The line containing "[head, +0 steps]" and every line after it, through the last line of the records, are to be transcribed exactly, and nothing else.

*** Block opens ***

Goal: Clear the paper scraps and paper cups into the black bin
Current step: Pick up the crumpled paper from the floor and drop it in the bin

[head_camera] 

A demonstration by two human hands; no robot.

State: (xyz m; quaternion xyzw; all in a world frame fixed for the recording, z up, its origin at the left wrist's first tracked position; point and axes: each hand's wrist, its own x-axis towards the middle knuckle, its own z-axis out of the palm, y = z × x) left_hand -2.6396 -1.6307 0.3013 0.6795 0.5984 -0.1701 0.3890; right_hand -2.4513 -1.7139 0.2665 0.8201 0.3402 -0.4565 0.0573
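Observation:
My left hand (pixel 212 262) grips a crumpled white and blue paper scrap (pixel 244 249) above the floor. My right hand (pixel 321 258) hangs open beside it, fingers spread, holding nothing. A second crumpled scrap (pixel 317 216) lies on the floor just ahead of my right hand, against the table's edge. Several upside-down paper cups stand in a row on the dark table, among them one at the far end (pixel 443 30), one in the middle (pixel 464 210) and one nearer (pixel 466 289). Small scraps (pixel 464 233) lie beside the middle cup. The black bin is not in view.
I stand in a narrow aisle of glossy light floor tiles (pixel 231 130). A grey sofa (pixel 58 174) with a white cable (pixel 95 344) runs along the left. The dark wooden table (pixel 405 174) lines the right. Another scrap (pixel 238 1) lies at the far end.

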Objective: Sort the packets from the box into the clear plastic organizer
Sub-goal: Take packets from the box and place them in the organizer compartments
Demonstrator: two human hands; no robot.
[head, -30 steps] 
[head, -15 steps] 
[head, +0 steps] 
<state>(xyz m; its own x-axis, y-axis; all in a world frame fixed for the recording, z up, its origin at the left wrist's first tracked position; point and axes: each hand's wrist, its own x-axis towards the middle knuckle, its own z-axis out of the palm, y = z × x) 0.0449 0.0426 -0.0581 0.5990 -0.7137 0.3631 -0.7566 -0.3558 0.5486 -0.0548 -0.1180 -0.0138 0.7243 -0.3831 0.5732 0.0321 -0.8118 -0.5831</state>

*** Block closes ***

▸ **Reply to the task**:
[head, +0 steps] 
<state>(xyz m; its own x-axis, y-axis; all in a world frame fixed for the recording, z up, its origin at the left wrist's first tracked position; point and axes: each hand's wrist, its own x-axis towards the middle knuckle, its own z-axis out of the palm, y = z × x) 0.0449 0.0426 -0.0581 0.5990 -0.7137 0.3631 -0.7566 -0.3558 0.5486 -0.0548 -0.1180 -0.0138 0.7243 -0.3831 0.5732 0.0321 -0.8118 -0.5831</state>

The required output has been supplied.